Durch hydraulisches Fracking könnten bis 2025 jährlich zwischen 5 und 10 Milliarden Kubikmeter Gas gefördert werden. Diese Menge könnte 6 bis 12 Prozent des voraussichtlichen deutschen Gasbedarfs zu diesem Zeitpunkt decken. Der Aufbau einer nennenswerten Förderindustrie würde jedoch mehrere Jahre in Anspruch nehmen und den Bau Hundertener Bohrstellen erfordern.
Bevor Probebohrungen beginnen können, müsste Deutschland das bestehende Fracking-Verbot aufheben – ein Schritt, der auf starken öffentlichen Widerstand stoßen könnte. Selbst bei strengen Umweltauflagen würde das Verfahren keine schnelle Entlastung bei den aktuellen Gasengpässen bringen oder die Preise kurzfristig spürbar senken.

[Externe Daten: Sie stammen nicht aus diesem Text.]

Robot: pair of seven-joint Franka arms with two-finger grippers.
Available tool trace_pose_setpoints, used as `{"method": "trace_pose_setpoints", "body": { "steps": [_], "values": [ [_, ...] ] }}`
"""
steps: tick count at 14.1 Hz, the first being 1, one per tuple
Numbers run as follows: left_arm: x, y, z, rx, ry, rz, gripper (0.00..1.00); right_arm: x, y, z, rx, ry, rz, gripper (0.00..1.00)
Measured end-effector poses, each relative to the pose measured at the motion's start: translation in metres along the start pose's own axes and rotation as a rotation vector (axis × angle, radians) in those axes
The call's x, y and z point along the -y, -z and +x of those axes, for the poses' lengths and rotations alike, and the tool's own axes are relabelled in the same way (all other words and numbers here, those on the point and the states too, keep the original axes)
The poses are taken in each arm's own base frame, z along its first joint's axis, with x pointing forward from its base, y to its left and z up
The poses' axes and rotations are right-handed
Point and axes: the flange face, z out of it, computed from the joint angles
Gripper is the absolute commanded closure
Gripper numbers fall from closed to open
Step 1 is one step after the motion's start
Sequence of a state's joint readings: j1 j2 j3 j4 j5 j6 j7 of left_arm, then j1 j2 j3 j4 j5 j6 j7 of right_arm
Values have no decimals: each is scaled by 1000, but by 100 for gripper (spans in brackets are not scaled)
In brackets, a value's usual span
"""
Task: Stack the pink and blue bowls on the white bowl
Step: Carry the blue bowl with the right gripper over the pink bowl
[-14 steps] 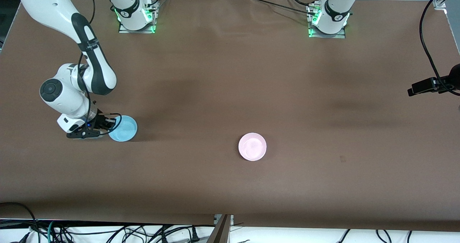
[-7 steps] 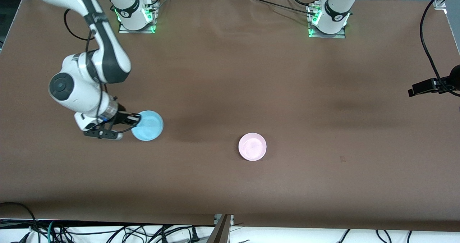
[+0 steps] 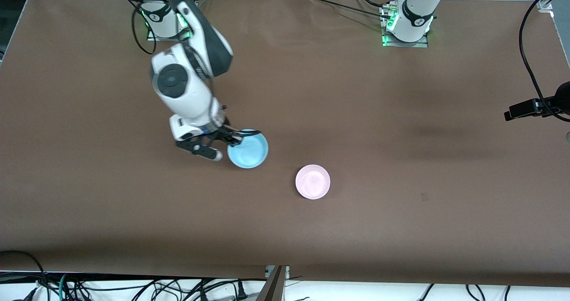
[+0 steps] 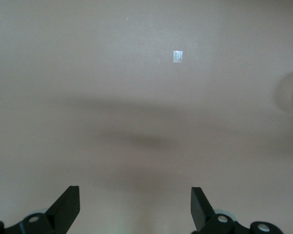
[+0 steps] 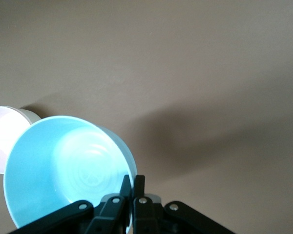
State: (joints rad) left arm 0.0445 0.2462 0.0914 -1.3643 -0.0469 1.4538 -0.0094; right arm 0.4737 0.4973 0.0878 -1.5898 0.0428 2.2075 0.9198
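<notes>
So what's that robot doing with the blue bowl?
The right arm's claw is shut on the rim of the blue bowl and is carrying it above the table, toward the pink bowl sitting near the middle. In the right wrist view the pink bowl peeks out just past the blue one. The left arm waits, with its claw open over bare tabletop.

You see a brown table cover [image 3: 356,229] filling the frame, with tangled black cables [image 3: 111,287] along the lower edge.
</notes>
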Motion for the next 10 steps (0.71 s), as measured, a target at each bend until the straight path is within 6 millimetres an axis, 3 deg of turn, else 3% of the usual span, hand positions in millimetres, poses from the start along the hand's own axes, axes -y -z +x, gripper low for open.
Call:
{"method": "trace_pose_setpoints", "body": {
  "steps": [2, 5, 8, 10],
  "values": [
    [0, 0, 0, 0, 0, 0, 0, 30, -15, -9, -15, -40, 30, 100],
    [1, 0, 0, 0, 1, 0, 0, 78, -24, -12, -62, -118, 139, 100],
    [1, 0, 0, -1, 1, 0, 0, 105, -34, -15, -105, -116, 225, 100],
    [1, 0, 0, 0, 0, 0, 0, 114, -52, -25, -117, -116, 259, 100]
  ]
}}
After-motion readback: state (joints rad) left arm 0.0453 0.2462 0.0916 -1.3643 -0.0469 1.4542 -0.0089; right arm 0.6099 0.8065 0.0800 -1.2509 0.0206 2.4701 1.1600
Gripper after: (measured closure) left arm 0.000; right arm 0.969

Ohne staatliche Subventionen bleibt die wirtschaftliche Machbarkeit von Fracking in Deutschland ungewiss. Zudem wäre der globale Einfluss der deutschen Fracking-Förderung voraussichtlich gering und hätte kaum Auswirkungen auf die internationalen Marktpreise.
Fracking könnte zwar eine langfristige Lösung für die deutsche Gasversorgung bieten, ist jedoch mit regulatorischen und wirtschaftlichen Herausforderungen verbunden. Der Aufbau der Industrie würde schrittweise erfolgen und nur begrenzte unmittelbare Vorteile bringen. Um Risiken während der Förderung zu minimieren, wären strenge Umweltschutzmaßnahmen unerlässlich.